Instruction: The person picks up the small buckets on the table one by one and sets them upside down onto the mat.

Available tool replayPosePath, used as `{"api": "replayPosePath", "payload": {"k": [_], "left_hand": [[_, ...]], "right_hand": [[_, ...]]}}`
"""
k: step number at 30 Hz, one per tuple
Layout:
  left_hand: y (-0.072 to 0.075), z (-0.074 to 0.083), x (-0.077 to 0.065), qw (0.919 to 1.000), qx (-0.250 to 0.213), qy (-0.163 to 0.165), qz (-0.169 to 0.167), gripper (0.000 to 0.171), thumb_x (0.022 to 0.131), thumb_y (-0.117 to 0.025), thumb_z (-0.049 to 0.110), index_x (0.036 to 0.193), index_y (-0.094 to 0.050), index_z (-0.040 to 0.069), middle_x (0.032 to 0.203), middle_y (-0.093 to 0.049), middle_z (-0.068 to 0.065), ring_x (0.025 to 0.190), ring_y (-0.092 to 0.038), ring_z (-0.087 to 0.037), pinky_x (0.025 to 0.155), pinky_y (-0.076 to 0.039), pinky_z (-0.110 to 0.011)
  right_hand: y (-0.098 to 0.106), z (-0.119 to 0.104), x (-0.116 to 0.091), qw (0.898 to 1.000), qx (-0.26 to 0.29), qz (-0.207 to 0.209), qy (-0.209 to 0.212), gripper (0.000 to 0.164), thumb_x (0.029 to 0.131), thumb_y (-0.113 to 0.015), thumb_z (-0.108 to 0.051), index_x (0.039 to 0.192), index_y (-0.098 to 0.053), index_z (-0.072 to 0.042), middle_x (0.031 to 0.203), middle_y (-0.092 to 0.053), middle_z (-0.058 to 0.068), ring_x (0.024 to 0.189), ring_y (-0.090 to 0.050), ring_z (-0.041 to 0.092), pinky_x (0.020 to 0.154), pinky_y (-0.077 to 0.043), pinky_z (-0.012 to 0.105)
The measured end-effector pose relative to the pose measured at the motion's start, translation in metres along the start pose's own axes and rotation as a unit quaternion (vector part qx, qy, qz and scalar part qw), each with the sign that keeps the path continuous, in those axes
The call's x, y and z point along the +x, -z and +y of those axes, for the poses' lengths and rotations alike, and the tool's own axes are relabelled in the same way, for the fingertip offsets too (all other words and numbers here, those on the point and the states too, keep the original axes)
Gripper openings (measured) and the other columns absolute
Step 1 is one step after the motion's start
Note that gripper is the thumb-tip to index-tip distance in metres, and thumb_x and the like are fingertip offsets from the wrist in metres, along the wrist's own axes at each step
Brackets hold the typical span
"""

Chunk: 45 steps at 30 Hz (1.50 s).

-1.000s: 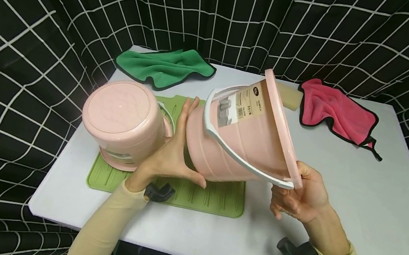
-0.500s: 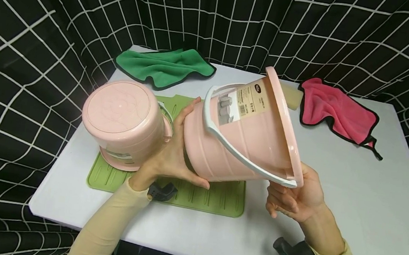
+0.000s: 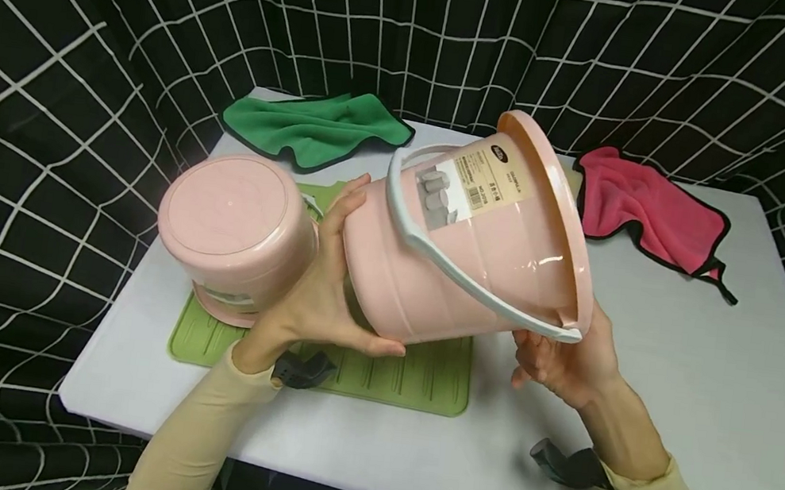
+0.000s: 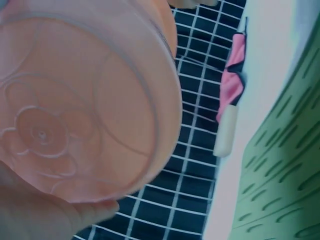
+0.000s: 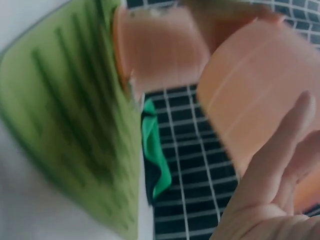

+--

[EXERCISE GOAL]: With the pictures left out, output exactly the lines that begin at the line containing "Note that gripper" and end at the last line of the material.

[YOUR RESPONSE]:
Note that gripper is the thumb-tip to index-tip distance in metres, and thumb_x and the like are fingertip offsets from the wrist in metres, along the wrist's own axes at each step
Brackets hold the typical span
"""

Chunk: 45 steps at 30 Hz (1.50 s).

-1.000s: 
-0.500s: 
+0.000s: 
+0.000s: 
+0.000s: 

The exercise requires no further answer.